Locate the word "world" in the data below, then copy every line that holds it.

:::

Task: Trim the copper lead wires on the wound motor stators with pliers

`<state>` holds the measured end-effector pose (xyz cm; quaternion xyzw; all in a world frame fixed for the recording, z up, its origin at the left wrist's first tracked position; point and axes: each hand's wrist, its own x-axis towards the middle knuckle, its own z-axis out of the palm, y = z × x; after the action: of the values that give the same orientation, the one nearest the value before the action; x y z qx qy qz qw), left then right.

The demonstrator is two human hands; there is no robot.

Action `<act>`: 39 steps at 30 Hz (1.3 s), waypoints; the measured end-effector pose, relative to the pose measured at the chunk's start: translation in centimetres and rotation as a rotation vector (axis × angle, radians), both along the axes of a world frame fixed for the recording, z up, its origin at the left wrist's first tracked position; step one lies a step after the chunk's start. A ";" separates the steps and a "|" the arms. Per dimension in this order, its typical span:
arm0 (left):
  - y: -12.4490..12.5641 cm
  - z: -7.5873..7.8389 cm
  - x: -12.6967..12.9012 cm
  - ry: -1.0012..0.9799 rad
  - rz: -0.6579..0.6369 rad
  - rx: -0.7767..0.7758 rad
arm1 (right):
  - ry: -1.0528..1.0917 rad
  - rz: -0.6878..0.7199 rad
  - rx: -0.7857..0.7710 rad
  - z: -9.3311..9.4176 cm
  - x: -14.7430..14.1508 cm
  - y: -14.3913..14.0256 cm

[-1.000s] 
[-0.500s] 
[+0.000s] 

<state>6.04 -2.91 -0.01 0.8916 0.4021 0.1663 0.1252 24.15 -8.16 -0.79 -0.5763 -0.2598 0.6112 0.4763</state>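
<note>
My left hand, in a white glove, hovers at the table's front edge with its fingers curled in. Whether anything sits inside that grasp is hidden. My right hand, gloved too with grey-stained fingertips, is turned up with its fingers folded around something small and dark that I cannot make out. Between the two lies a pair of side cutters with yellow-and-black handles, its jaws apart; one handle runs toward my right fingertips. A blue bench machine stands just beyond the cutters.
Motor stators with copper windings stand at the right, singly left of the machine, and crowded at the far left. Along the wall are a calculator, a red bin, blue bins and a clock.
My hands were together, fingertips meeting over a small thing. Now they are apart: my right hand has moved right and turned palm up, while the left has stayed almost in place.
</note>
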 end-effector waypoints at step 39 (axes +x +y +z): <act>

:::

=== Task answer ===
`<state>` holds the measured end-effector pose (xyz cm; quaternion xyzw; all in a world frame fixed for the recording, z up, its origin at the left wrist's first tracked position; point and axes: each hand's wrist, its own x-axis towards the middle knuckle, its own z-axis out of the palm, y = z × x; after the action: of the values that give the same orientation, the one nearest the value before the action; x y z qx qy qz qw), left then right.
Action `<act>`: 39 steps at 30 Hz (1.3 s), waypoints; the measured end-effector pose, relative to the pose measured at the chunk's start: translation in centimetres and rotation as a rotation vector (axis × angle, radians), both along the axes of a world frame fixed for the recording, z up, its origin at the left wrist's first tracked position; step one lies a step after the chunk's start. A ";" separates the steps and a "|" the arms. Per dimension in this order, its typical span:

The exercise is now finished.